Tian Yihuan, Lai Shiwen, Cheng Zuling, Yu Tao
Culture Design Lab, Graduate School of Techno Design, Kookmin University, Seoul 02707, Republic of Korea.
Department of Global Convergence, Kangwon National University, Chuncheon-si 24341, Republic of Korea.
Entropy (Basel). 2025 Mar 27;27(4):348. doi: 10.3390/e27040348.
With the rapid development of AI technology, AI painting tools are increasingly used in art creation. However, the effects of works created by different users using AI painting tools vary. Finding out the factors that affect the level of art creation after users use AI painting tools is a matter of concern. To solve this problem, this paper proposes a new Multi-Classification Attention Support Vector Machine (MCASVM) with cross-entropy loss function. By identifying and predicting the level of creativity of ordinary users after using AI painting tools, this model compares and analyzes the influencing factors behind the high and low effects of artistic creativity enhancement after using AI painting tools. The main contribution of this paper is to establish the Art Creation Ability Assessment Dataset (ACAAD) through real data collection to provide data support for subsequent assessments. Meanwhile, MCASVM directly handles the multi-classification problem in the established dataset by introducing multiple SVMs. Among other things, the probabilistic calibration network adjusts the model output so that its predicted probabilities are closer to the probability that the sample truly belongs to the classification. DBAM enhances the feature fusion capability of the model by explicitly focusing on the important channel and spatial features, and it enables the model to more accurately recognize and differentiate between changes in the creative abilities of different users before and after using AI painting tools. The experimental results show that the artistic creativity of ordinary users can be enhanced by AI painting tools, where the most central influencing factors are interest level and social support.

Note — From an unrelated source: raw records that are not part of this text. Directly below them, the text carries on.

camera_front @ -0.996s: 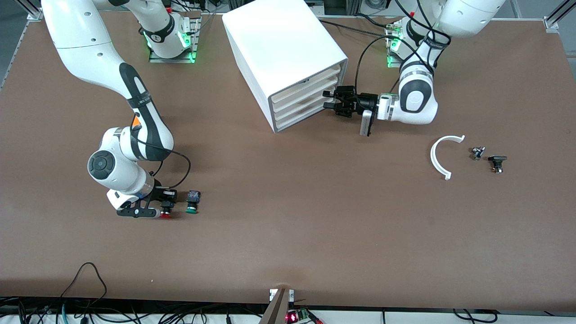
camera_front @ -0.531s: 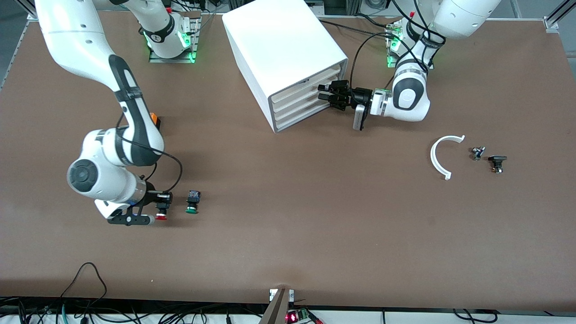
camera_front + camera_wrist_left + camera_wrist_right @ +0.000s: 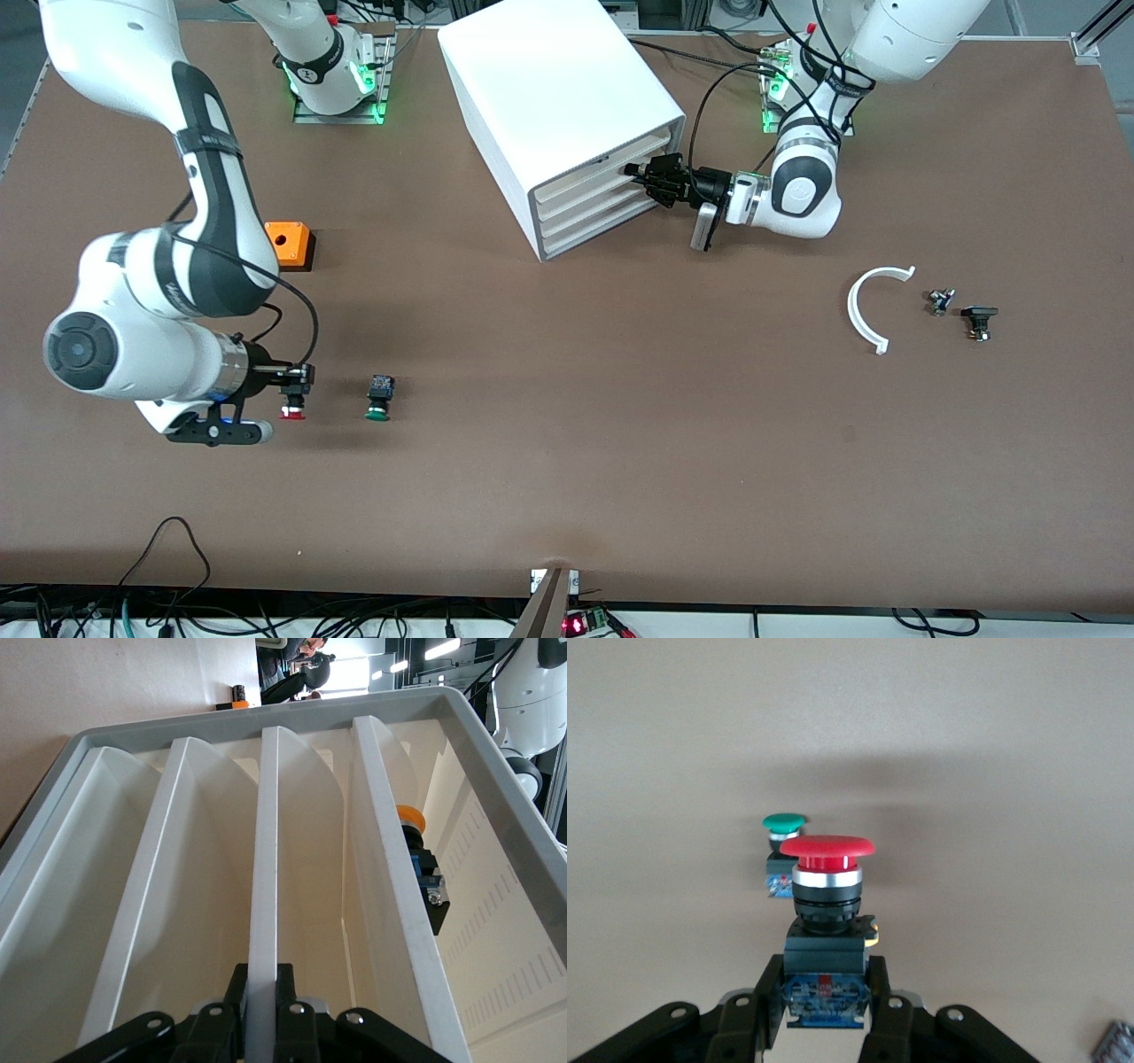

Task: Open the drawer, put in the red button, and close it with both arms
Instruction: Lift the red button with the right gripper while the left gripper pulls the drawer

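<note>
No writing could be read. My right gripper (image 3: 824, 1010) clamped the red button (image 3: 826, 881); my left gripper (image 3: 262, 1010) pinched a drawer (image 3: 266, 859) front edge.

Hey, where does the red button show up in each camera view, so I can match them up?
Front view: red button gripped in the right tool, toward the right arm's end of the table.
Left wrist view: not in it.
Right wrist view: centre of the picture, clamped by its block.
Shared landmark: the green button beside it.
</note>
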Tool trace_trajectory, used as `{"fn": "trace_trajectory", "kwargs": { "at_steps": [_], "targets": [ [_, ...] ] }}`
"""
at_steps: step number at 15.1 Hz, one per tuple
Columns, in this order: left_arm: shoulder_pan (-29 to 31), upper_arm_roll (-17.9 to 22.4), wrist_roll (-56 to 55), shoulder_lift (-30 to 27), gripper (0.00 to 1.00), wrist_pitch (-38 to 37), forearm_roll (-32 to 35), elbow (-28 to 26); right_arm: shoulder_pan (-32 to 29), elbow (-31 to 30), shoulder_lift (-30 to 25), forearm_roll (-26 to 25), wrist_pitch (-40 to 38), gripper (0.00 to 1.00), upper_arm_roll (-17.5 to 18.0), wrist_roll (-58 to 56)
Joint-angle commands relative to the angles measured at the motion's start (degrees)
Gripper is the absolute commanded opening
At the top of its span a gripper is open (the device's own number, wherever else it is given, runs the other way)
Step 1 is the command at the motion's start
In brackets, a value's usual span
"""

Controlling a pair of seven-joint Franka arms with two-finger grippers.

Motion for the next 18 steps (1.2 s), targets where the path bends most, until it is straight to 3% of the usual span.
{"fn": "trace_trajectory", "kwargs": {
  "at_steps": [1, 8, 12, 18],
  "targets": [
    [1.0, -0.3, 1.1, 0.1, 0.0, -0.8, -1.7, -0.3, 1.9, 5.3, -1.0, 0.1, -7.9, 0.0, -0.2, 5.8],
    [3.6, 0.9, -5.9, 0.3, 0.0, -0.4, 0.3, 3.9, 7.9, 6.1, -7.6, 0.3, -15.5, 0.0, 0.3, 19.5],
    [7.3, 1.9, -11.7, 2.0, 0.0, -0.2, 8.3, 9.4, 14.0, 6.2, -7.5, 0.1, -14.6, 0.0, 0.2, 30.5],
    [11.5, 1.9, -14.8, 7.8, 0.0, -0.3, 16.2, 17.8, 17.5, 6.6, -7.3, 0.2, -13.0, 0.0, 0.3, 35.9]
  ]
}}
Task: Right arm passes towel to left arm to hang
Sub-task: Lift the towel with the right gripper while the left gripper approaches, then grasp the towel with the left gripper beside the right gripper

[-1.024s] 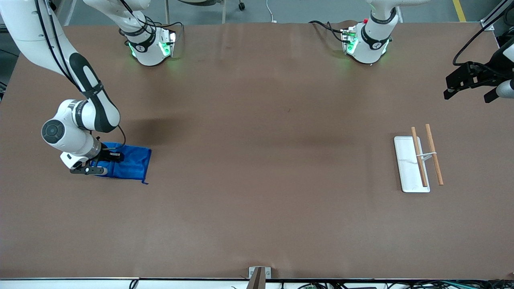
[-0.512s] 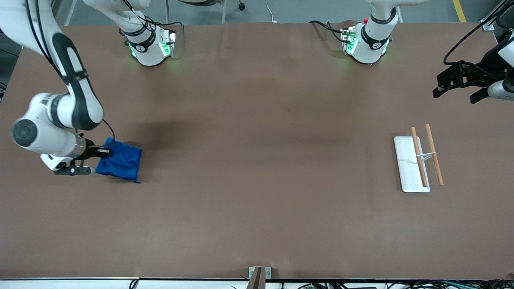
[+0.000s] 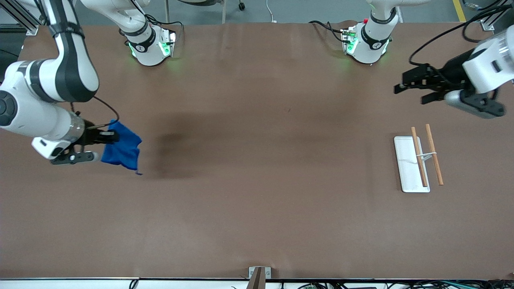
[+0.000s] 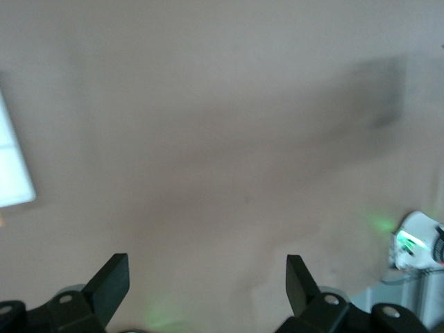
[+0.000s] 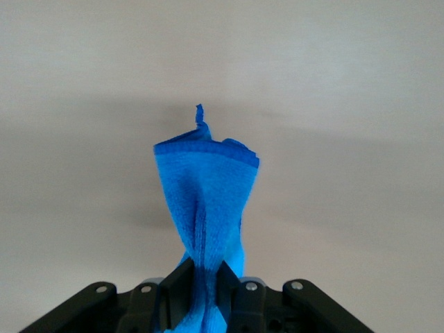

随着人工智能技术的快速发展,人工智能绘画工具在艺术创作中的应用越来越广泛。然而,不同用户使用人工智能绘画工具创作的作品效果各不相同。找出用户使用人工智能绘画工具后影响艺术创作水平的因素是一个值得关注的问题。为了解决这个问题,本文提出了一种带有交叉熵损失函数的新型多分类注意力支持向量机(MCASVM)。通过识别和预测普通用户使用人工智能绘画工具后的创造力水平,该模型比较并分析了使用人工智能绘画工具后艺术创造力提升效果高低背后的影响因素。本文的主要贡献在于通过实际数据收集建立了艺术创作能力评估数据集(ACAAD),为后续评估提供数据支持。同时,MCASVM通过引入多个支持向量机直接处理已建立数据集中的多分类问题。此外,概率校准网络调整模型输出,使其预测概率更接近样本真正属于该分类的概率。DBAM通过明确关注重要的通道和空间特征来增强模型的特征融合能力,并且它能使模型更准确地识别和区分不同用户使用人工智能绘画工具前后创作能力的变化。实验结果表明,人工智能绘画工具可以提升普通用户的艺术创造力,其中最核心的影响因素是兴趣水平和社会支持。